> Task description
When a line in the data below includes "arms", count it; then give only the total.

______

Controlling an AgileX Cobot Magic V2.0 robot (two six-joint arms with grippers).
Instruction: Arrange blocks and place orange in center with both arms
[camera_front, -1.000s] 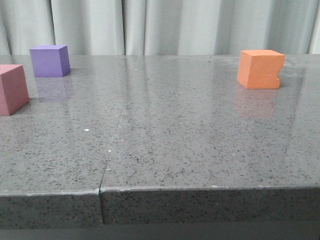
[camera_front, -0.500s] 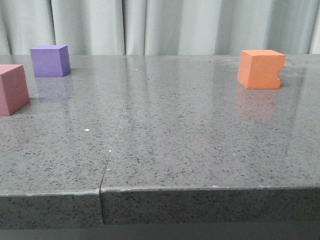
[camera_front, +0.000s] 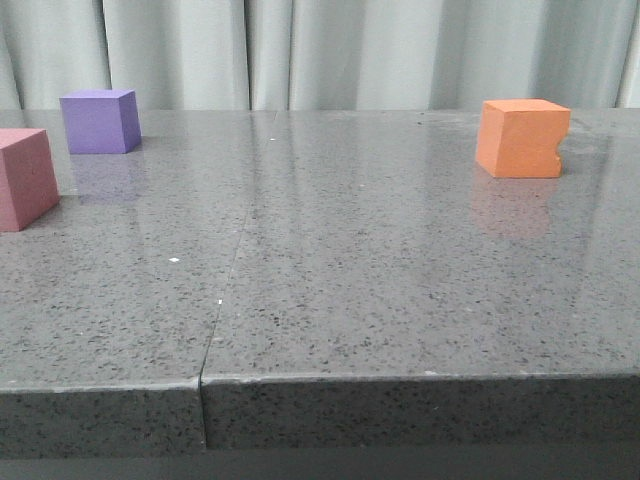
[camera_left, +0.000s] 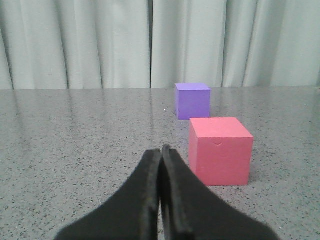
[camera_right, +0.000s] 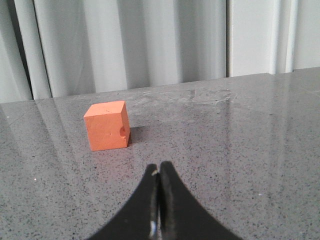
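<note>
Counter (camera_front: 400, 300): polished speckled grey stone, glossy, reflective. Purple cube (camera_front: 98, 121), pink-red cube (camera_front: 25, 178), orange cube (camera_front: 520, 138): matt, foam-like. Curtain (camera_front: 330, 50): pale cloth.

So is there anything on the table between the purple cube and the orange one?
No. In the front view, only bare speckled table lies between the purple cube and the orange cube; the pink-red cube sits nearer, off left.

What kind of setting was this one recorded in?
Probably a lab or test bench: a bare speckled grey stone tabletop, a plain pale curtain as backdrop, and only three foam cubes set out.
</note>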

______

> Solution to the problem
2